Exercise prompt. What you write must match the records exactly, except for the images, which are left out.

(Dataset excerpts)
┄┄┄┄┄┄
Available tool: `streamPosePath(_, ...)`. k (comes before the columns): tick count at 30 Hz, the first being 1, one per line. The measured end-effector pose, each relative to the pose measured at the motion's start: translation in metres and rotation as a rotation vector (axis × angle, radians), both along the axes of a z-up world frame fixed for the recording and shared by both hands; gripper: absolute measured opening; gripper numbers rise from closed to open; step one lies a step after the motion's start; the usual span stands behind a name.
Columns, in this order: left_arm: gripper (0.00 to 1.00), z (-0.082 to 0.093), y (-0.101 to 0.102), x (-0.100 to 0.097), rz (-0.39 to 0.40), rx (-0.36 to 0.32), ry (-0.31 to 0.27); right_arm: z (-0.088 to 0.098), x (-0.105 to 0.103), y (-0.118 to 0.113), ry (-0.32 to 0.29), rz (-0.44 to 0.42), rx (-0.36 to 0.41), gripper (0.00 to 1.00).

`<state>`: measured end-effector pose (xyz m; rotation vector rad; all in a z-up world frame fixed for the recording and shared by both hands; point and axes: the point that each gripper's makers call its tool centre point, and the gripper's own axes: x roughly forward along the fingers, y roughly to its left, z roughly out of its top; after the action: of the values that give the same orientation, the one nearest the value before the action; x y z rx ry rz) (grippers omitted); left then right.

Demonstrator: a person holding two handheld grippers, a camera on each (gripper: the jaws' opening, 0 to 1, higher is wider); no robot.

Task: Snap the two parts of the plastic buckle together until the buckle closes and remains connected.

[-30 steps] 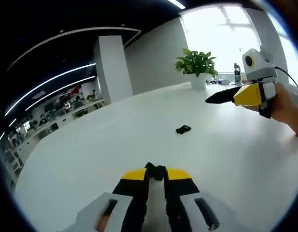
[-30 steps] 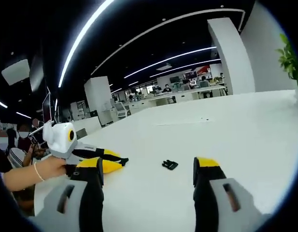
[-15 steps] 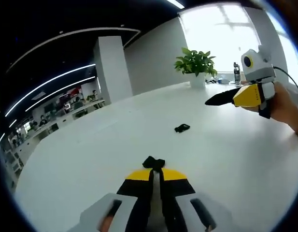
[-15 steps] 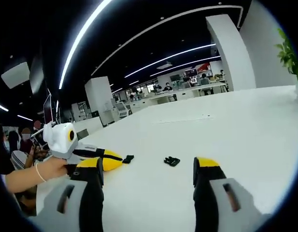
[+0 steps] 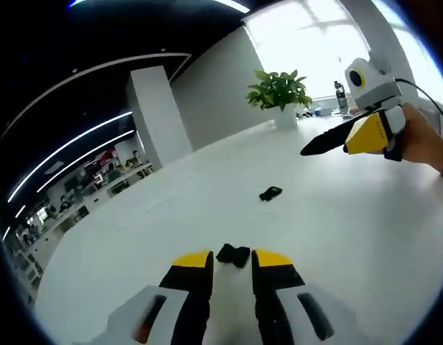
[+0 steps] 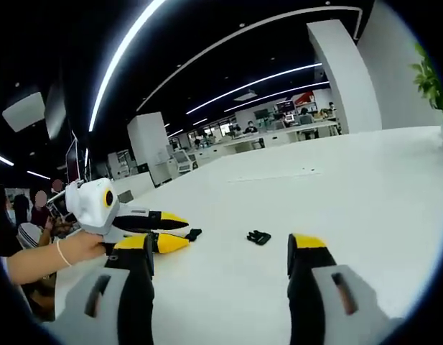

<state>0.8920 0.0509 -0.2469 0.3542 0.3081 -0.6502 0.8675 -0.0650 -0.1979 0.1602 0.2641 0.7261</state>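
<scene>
Buckle halves first: in the left gripper view, one small black plastic buckle piece (image 5: 233,254) lies on the wide white tabletop (image 5: 336,237), right at the tips of my left gripper (image 5: 232,260). Its yellow-tipped black fingers (image 5: 273,260) stand a little apart on either side of that piece, and I cannot tell whether they touch it; I would not call it gripped. The second small black buckle piece (image 5: 270,193) lies farther out on the table, beyond the first and a bit to its right, well apart from it. My right gripper (image 5: 329,142) hangs in the air above and right of that second piece, with its fingers drawn close together here. By my reckoning the task is at the pick-up step, nothing joined yet: next I need to close firmly on the near piece and bring my right hand down onto the far one. Behind the far piece a green potted plant (image 5: 280,91) stands near a bright window.

In the right gripper view, my right gripper (image 6: 220,267) has its fingers spread wide and empty, the far buckle piece (image 6: 258,236) lying just ahead between them. Left of that piece sits the near one (image 6: 193,234), at the tips of my left gripper (image 6: 179,233). Around the table, an open-plan office with white pillars (image 6: 339,75) and long ceiling light strips (image 6: 124,57).
</scene>
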Motion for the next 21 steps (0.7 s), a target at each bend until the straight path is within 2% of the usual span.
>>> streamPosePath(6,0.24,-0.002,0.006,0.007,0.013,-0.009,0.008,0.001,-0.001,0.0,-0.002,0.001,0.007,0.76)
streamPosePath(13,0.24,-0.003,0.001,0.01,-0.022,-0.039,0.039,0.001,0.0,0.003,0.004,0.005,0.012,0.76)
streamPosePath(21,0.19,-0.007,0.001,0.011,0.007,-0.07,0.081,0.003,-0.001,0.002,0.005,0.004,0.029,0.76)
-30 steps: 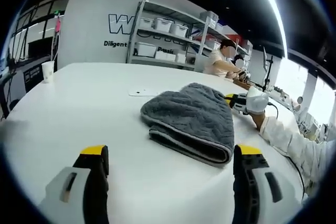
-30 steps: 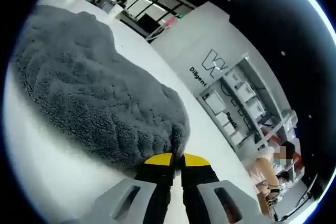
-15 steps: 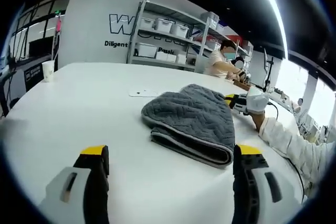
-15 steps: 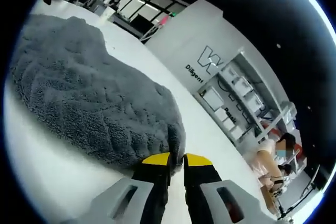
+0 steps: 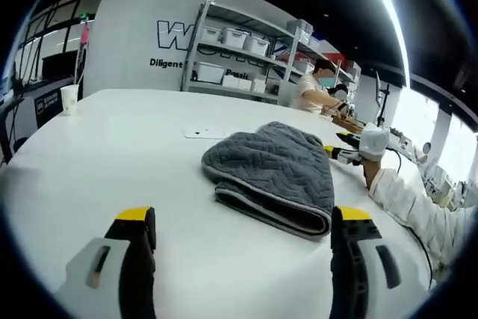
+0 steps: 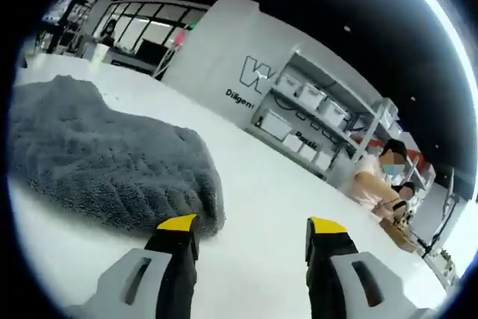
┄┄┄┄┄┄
Result of the task.
Available tool: `streamPosePath(_, ...)`. k (comes before the columns): tick count at 30 Hz, the first being 1, one per line. The measured end-effector pose, each relative to the pose measured at the motion's start: translation in metres and rotation as a rotation vector (axis × angle, radians), both along the axes of a z-up world frame fixed for the recording and shared by both hands; gripper: absolute measured opening; gripper numbers rise from closed to open; step one lies a step after the motion's start; the usual span stands behind a name.
Columns, in this order: left_arm: gripper (0.00 to 1.00), z (-0.082 to 0.093), y (-0.101 to 0.102), x (-0.100 to 0.097), rz (-0.39 to 0.40), rx (-0.36 to 0.32), ry (-0.31 to 0.27); right_arm: z (-0.088 to 0.098), x (-0.105 to 0.103), y (-0.118 to 0.113), ry (-0.32 to 0.29), rz (-0.44 to 0.42), rx (-0.36 to 0.41), gripper (0.00 to 1.00).

`<state>`: measured end-effector pose (xyz m; rotation vector rad; all in a z-up world frame fixed for the recording and shared by both hands; point and axes: the point that each gripper's makers call its tool centre point, and the gripper's own axes: x roughly forward along the fingers, y roughly to its left, z roughly out of its top; after the action: of the values that give the same orientation, the one nearest the value before the action; x y z rx ry rz) (grippers omitted); left then right.

Demonstrator: a person holding two handheld grippers, a camera on each (gripper: the jaws' opening, 0 to 1, higher is wider); no robot.

Task: Snap the two parts of the plastic buckle together until the buckle closes and remains connected.

[-30 steps] 
[-30 steps] 
[-15 steps] 
[-15 steps] 
[+0 steps] 
[+0 steps] 

<state>0.8920 0.0509 -0.2469 0.3542 0.3081 -0.6502 0.8675 -0.0650 -0.1979 0.1602 0.2641 0.7261</state>
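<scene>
Buckle halves first: in the left gripper view, one small black plastic buckle piece (image 5: 233,254) lies on the wide white tabletop (image 5: 336,237), right at the tips of my left gripper (image 5: 232,260). Its yellow-tipped black fingers (image 5: 273,260) stand a little apart on either side of that piece, and I cannot tell whether they touch it; I would not call it gripped. The second small black buckle piece (image 5: 270,193) lies farther out on the table, beyond the first and a bit to its right, well apart from it. My right gripper (image 5: 329,142) hangs in the air above and right of that second piece, with its fingers drawn close together here. By my reckoning the task is at the pick-up step, nothing joined yet: next I need to close firmly on the near piece and bring my right hand down onto the far one. Behind the far piece a green potted plant (image 5: 280,91) stands near a bright window.

In the right gripper view, my right gripper (image 6: 220,267) has its fingers spread wide and empty, the far buckle piece (image 6: 258,236) lying just ahead between them. Left of that piece sits the near one (image 6: 193,234), at the tips of my left gripper (image 6: 179,233). Around the table, an open-plan office with white pillars (image 6: 339,75) and long ceiling light strips (image 6: 124,57).
</scene>
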Motion for the next 21 steps (0.7 s), a target at each bend until the straight path is within 2% of the usual span.
>>> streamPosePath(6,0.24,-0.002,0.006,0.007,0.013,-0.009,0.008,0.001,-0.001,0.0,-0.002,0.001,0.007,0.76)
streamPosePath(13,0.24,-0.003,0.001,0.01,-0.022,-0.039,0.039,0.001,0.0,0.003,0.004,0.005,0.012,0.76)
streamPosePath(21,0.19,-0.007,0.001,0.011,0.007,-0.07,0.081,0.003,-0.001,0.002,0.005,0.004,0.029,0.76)
-30 steps: 
-30 steps: 
-15 steps: 
-15 steps: 
+0 steps: 
+0 steps: 

The answer has been written out in full.